_ASSIGNMENT_
Set down the whole listing below exactly, without pictures.
== Segment start ==
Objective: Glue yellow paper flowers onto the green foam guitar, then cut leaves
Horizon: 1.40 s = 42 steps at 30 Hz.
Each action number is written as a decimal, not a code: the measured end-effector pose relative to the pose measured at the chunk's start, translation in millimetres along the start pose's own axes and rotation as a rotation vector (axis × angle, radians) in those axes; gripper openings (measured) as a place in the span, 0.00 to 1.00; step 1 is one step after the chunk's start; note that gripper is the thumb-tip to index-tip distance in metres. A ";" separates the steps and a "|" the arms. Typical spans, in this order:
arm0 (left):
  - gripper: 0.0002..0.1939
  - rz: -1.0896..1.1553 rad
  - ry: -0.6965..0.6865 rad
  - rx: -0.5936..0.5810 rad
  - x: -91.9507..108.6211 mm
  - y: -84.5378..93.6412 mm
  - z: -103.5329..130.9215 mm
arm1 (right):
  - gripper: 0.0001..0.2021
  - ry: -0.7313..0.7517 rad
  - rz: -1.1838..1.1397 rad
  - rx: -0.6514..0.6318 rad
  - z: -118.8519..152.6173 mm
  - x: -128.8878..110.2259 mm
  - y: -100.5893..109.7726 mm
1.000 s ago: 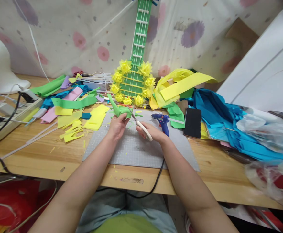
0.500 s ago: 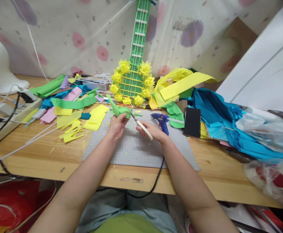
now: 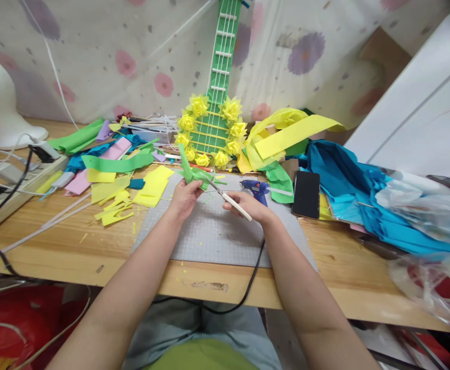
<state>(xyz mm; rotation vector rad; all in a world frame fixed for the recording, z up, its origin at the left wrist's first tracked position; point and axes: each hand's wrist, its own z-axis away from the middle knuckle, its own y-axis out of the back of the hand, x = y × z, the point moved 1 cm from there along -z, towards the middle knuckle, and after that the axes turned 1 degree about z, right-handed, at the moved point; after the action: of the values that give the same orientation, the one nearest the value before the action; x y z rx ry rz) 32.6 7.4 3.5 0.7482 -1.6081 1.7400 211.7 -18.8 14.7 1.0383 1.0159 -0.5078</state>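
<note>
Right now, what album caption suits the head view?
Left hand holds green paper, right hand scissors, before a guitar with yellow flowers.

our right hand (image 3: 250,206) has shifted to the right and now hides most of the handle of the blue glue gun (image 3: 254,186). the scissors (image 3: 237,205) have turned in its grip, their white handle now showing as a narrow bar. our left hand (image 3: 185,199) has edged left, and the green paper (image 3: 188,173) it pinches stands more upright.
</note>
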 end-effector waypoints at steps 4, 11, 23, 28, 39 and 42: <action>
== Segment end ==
_PROBLEM SOLUTION_
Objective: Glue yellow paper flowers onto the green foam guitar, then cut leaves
Horizon: 1.40 s = 42 steps at 30 Hz.
Each action number is written as a decimal, not a code: the measured end-effector pose relative to the pose measured at the chunk's start, translation in millimetres along the start pose's own axes and rotation as a rotation vector (axis × angle, radians) in those axes; gripper openings (measured) as a place in the span, 0.00 to 1.00; step 1 is one step after the chunk's start; note that gripper is the thumb-tip to index-tip distance in metres. A ";" separates the steps and a "|" the arms. Typical spans, in this order:
arm0 (left):
  - gripper: 0.0002..0.1939
  - rz: -1.0896..1.1553 rad
  - ry: -0.6965..0.6865 rad
  - rx: -0.5936..0.5810 rad
  - x: -91.9507..108.6211 mm
  - y: -84.5378..93.6412 mm
  - z: -103.5329..130.9215 mm
arm1 (right):
  - gripper: 0.0001..0.2021
  - ry: -0.7313..0.7517 rad
  - rz: -1.1838..1.1397 rad
  - rx: -0.6514..0.6318 rad
  - z: -118.8519..152.6173 mm
  - x: -128.8878..110.2259 mm
  - y: -100.5893..109.7726 mm
1.000 s ago: 
0.500 s ago: 
now: 
<state>(xyz mm; rotation vector rad; all in a world frame fixed for the recording, z up, its origin at the left wrist's first tracked position; point and axes: each hand's wrist, its own z-axis away from the middle knuckle, its own y-axis out of the back of the hand, x = y × z, the point moved 1 cm from there along -z, towards the middle knuckle, and after that the axes turned 1 degree about z, right-handed, at the moved point; after the action: of the values that give the same orientation, the one nearest the value before the action; x y z rx ry rz) 32.6 7.4 3.5 0.7482 -1.6081 1.7400 211.7 -18.8 14.7 1.0383 1.0159 -0.5078</state>
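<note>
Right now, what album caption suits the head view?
Left hand holds green paper, right hand scissors, before a guitar with yellow flowers.

our right hand (image 3: 250,206) has shifted to the right and now hides most of the handle of the blue glue gun (image 3: 254,186). the scissors (image 3: 237,205) have turned in its grip, their white handle now showing as a narrow bar. our left hand (image 3: 185,199) has edged left, and the green paper (image 3: 188,173) it pinches stands more upright.
</note>
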 end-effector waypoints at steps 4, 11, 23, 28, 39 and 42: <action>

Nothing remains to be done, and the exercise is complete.